Exercise
All pictures are to be excluded when the data below is output verbatim.

====

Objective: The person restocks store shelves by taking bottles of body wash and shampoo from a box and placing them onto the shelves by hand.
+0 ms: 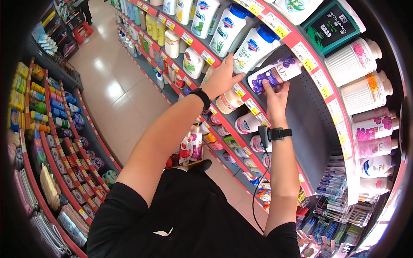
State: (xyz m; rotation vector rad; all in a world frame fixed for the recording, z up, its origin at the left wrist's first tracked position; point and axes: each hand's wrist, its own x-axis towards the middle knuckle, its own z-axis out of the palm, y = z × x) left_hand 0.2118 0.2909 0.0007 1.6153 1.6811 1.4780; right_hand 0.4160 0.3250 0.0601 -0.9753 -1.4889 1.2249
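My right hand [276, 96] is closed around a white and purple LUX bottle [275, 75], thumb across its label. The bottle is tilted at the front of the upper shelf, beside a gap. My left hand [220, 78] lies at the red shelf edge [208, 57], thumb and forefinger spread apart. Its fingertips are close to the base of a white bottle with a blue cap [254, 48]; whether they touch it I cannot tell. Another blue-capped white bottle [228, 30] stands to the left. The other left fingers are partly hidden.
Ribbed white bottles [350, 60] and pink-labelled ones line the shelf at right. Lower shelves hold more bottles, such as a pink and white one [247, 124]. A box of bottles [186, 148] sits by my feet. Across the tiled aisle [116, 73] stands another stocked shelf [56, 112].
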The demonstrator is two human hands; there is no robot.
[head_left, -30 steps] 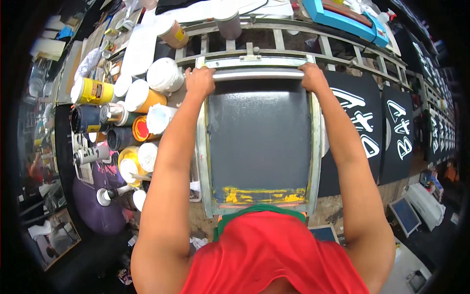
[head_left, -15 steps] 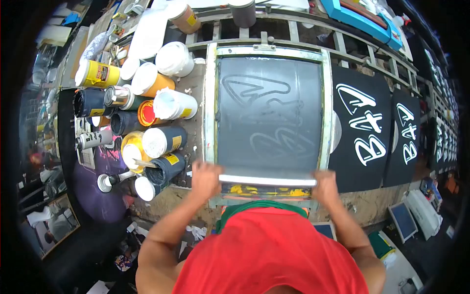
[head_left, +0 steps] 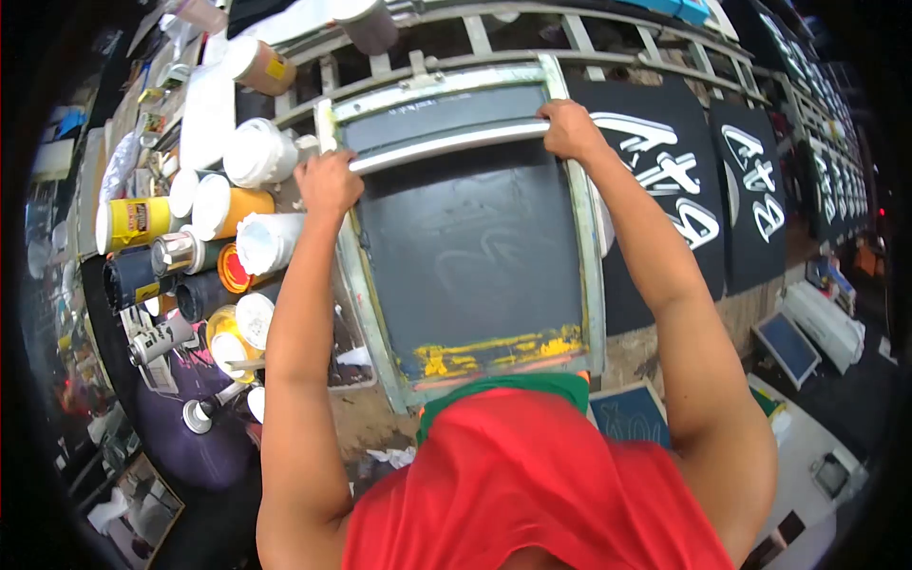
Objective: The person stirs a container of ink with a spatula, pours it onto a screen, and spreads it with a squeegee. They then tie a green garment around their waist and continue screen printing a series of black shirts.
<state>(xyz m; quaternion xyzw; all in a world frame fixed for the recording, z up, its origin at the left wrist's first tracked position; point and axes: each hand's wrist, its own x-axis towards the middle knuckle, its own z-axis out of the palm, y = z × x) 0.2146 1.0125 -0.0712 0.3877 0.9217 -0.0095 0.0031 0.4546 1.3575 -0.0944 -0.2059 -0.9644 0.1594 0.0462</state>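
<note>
Both my hands grip a long squeegee [head_left: 451,145] with a silvery edge, lying across the far part of a screen-printing frame [head_left: 585,285]. My left hand [head_left: 328,180] is closed around its left end, by the frame's left side. At the right end, my right hand [head_left: 573,131] is wrapped over the bar. Dark mesh [head_left: 465,256] fills the frame, with faint letter outlines in it. Yellow smears [head_left: 503,353] mark the near end of the mesh. What lies beneath the screen is hidden.
Many paint tubs, among them a white tub [head_left: 258,152] and a yellow tub [head_left: 133,224], crowd the left. Black panels with white lettering [head_left: 750,180] lie to the right. A metal rail rack [head_left: 475,36] runs along the back. A small blue screen [head_left: 629,415] rests near my right side.
My two hands have carried the squeegee from the near end of the screen to its far end. The view has shifted and tilted.
</note>
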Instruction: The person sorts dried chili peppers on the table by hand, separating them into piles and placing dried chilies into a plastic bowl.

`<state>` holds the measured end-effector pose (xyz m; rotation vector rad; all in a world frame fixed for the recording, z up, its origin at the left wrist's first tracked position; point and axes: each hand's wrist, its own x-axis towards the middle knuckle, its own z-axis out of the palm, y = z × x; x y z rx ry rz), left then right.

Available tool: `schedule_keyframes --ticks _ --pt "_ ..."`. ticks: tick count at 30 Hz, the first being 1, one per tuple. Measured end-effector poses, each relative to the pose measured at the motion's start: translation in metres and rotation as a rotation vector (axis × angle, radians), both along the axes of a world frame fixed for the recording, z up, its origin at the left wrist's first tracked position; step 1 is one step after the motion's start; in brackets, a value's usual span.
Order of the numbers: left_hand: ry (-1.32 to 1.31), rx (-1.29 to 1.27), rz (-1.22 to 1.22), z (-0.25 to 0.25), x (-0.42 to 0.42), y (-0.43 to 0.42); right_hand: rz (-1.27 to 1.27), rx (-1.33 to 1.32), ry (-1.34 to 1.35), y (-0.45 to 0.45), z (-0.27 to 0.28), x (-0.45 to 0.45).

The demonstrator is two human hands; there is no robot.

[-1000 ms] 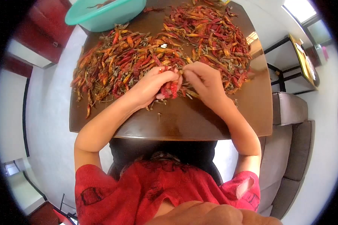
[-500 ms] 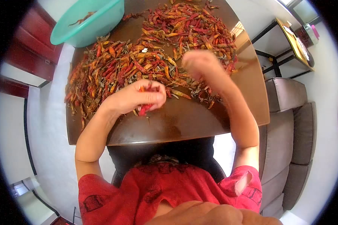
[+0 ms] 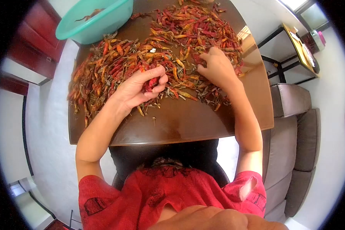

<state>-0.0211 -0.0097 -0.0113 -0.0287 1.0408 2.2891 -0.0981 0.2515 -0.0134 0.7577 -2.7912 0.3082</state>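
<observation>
Dried red and orange chili peppers (image 3: 107,67) lie in a wide heap on the brown table (image 3: 172,122), with more peppers (image 3: 197,25) heaped at the back right. My left hand (image 3: 143,86) is closed around several red peppers (image 3: 151,83) above the front of the left heap. At the right heap, my right hand (image 3: 217,69) has its thumb and fingers apart, its fingertips at the peppers. Nothing shows held between them.
A teal basin (image 3: 96,23) with a few dried pieces inside stands at the table's back left corner. Beyond the table's right side are a grey sofa (image 3: 283,142) and a small black-framed table (image 3: 301,48). A small white piece (image 3: 153,50) lies on the peppers.
My hands, together at the front of the peppers a second ago, have parted. The right went over to the right heap. The left kept its peppers and shifted left. The camera view has moved slightly.
</observation>
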Motion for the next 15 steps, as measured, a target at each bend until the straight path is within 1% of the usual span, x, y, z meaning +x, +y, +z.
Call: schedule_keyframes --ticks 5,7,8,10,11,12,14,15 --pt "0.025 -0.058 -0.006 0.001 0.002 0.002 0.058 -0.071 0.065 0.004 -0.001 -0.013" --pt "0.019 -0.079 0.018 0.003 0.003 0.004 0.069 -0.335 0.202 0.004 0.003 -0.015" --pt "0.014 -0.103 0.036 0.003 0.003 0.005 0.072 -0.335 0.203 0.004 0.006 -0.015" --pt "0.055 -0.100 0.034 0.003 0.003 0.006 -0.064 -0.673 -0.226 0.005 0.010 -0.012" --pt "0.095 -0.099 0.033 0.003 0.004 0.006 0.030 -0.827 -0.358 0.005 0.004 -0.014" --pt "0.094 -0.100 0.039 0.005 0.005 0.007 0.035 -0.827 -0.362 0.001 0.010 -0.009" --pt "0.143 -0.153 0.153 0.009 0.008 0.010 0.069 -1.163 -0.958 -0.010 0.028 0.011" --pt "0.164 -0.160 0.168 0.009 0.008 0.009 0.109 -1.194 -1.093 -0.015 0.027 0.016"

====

Task response
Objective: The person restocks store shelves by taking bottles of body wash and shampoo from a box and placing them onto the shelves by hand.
+0 ms: 
State: (xyz m; rotation vector rad; all in a world frame fixed for the recording, z up, its origin at the left wrist's first tracked position; point and axes: each hand's wrist, its own x-axis towards the middle knuckle, its own z-axis out of the palm, y = z × x) left_hand 0.2118 0.2909 0.0007 1.6153 1.6811 1.4780; right_hand 0.4160 0.3250 0.0601 -0.9753 -1.4889 1.2249
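My right hand [276, 96] is closed around a white and purple LUX bottle [275, 75], thumb across its label. The bottle is tilted at the front of the upper shelf, beside a gap. My left hand [220, 78] lies at the red shelf edge [208, 57], thumb and forefinger spread apart. Its fingertips are close to the base of a white bottle with a blue cap [254, 48]; whether they touch it I cannot tell. Another blue-capped white bottle [228, 30] stands to the left. The other left fingers are partly hidden.
Ribbed white bottles [350, 60] and pink-labelled ones line the shelf at right. Lower shelves hold more bottles, such as a pink and white one [247, 124]. A box of bottles [186, 148] sits by my feet. Across the tiled aisle [116, 73] stands another stocked shelf [56, 112].
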The demonstrator is two human hands; there is no robot.
[head_left, -30 steps] 
[head_left, -15 steps] 
[head_left, +0 steps] 
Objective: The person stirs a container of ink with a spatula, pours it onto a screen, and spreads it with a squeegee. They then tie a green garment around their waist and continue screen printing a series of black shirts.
<state>(xyz m; quaternion xyzw; all in a world frame fixed for the recording, z up, its origin at the left wrist's first tracked position; point and axes: each hand's wrist, its own x-axis towards the middle knuckle, its own z-axis out of the palm, y = z × x) 0.2146 1.0125 -0.0712 0.3877 0.9217 -0.0095 0.0031 0.4546 1.3575 -0.0944 -0.2059 -0.9644 0.1594 0.0462</state>
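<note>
Both my hands grip a long squeegee [head_left: 451,145] with a silvery edge, lying across the far part of a screen-printing frame [head_left: 585,285]. My left hand [head_left: 328,180] is closed around its left end, by the frame's left side. At the right end, my right hand [head_left: 573,131] is wrapped over the bar. Dark mesh [head_left: 465,256] fills the frame, with faint letter outlines in it. Yellow smears [head_left: 503,353] mark the near end of the mesh. What lies beneath the screen is hidden.
Many paint tubs, among them a white tub [head_left: 258,152] and a yellow tub [head_left: 133,224], crowd the left. Black panels with white lettering [head_left: 750,180] lie to the right. A metal rail rack [head_left: 475,36] runs along the back. A small blue screen [head_left: 629,415] rests near my right side.
My two hands have carried the squeegee from the near end of the screen to its far end. The view has shifted and tilted.
</note>
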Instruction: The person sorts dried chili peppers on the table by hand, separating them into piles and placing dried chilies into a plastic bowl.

`<state>` holds the measured end-effector pose (xyz m; rotation vector rad; all in a world frame fixed for the recording, z up, its origin at the left wrist's first tracked position; point and axes: each hand's wrist, its own x-axis towards the middle knuckle, its own z-axis out of the palm, y = z × x; x y z rx ry rz), left then right.

Available tool: `schedule_keyframes --ticks _ --pt "_ ..."`. ticks: tick count at 30 Hz, the first being 1, one per tuple. Measured end-effector poses, each relative to the pose measured at the motion's start: translation in metres and rotation as a rotation vector (axis × angle, radians), both along the axes of a world frame fixed for the recording, z up, its origin at the left wrist's first tracked position; step 1 is one step after the motion's start; in brackets, a value's usual span.
Order of the numbers: left_hand: ry (-1.32 to 1.31), rx (-1.29 to 1.27), rz (-1.22 to 1.22), z (-0.25 to 0.25), x (-0.42 to 0.42), y (-0.43 to 0.42); right_hand: rz (-1.27 to 1.27), rx (-1.33 to 1.32), ry (-1.34 to 1.35), y (-0.45 to 0.45), z (-0.27 to 0.28), x (-0.45 to 0.45).

The demonstrator is two human hands; there is no robot.

[-1000 ms] 
[-500 ms] 
[+0 ms] 

<state>-0.0211 -0.0097 -0.0113 -0.0287 1.0408 2.2891 -0.0981 0.2515 -0.0134 0.7577 -2.7912 0.3082</state>
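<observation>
Dried red and orange chili peppers (image 3: 107,67) lie in a wide heap on the brown table (image 3: 172,122), with more peppers (image 3: 197,25) heaped at the back right. My left hand (image 3: 143,86) is closed around several red peppers (image 3: 151,83) above the front of the left heap. At the right heap, my right hand (image 3: 217,69) has its thumb and fingers apart, its fingertips at the peppers. Nothing shows held between them.
A teal basin (image 3: 96,23) with a few dried pieces inside stands at the table's back left corner. Beyond the table's right side are a grey sofa (image 3: 283,142) and a small black-framed table (image 3: 301,48). A small white piece (image 3: 153,50) lies on the peppers.
My hands, together at the front of the peppers a second ago, have parted. The right went over to the right heap. The left kept its peppers and shifted left. The camera view has moved slightly.
</observation>
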Motion for the next 15 steps, as measured, a target at each bend until the straight path is within 1% of the usual span, x, y, z meaning +x, +y, +z.
Call: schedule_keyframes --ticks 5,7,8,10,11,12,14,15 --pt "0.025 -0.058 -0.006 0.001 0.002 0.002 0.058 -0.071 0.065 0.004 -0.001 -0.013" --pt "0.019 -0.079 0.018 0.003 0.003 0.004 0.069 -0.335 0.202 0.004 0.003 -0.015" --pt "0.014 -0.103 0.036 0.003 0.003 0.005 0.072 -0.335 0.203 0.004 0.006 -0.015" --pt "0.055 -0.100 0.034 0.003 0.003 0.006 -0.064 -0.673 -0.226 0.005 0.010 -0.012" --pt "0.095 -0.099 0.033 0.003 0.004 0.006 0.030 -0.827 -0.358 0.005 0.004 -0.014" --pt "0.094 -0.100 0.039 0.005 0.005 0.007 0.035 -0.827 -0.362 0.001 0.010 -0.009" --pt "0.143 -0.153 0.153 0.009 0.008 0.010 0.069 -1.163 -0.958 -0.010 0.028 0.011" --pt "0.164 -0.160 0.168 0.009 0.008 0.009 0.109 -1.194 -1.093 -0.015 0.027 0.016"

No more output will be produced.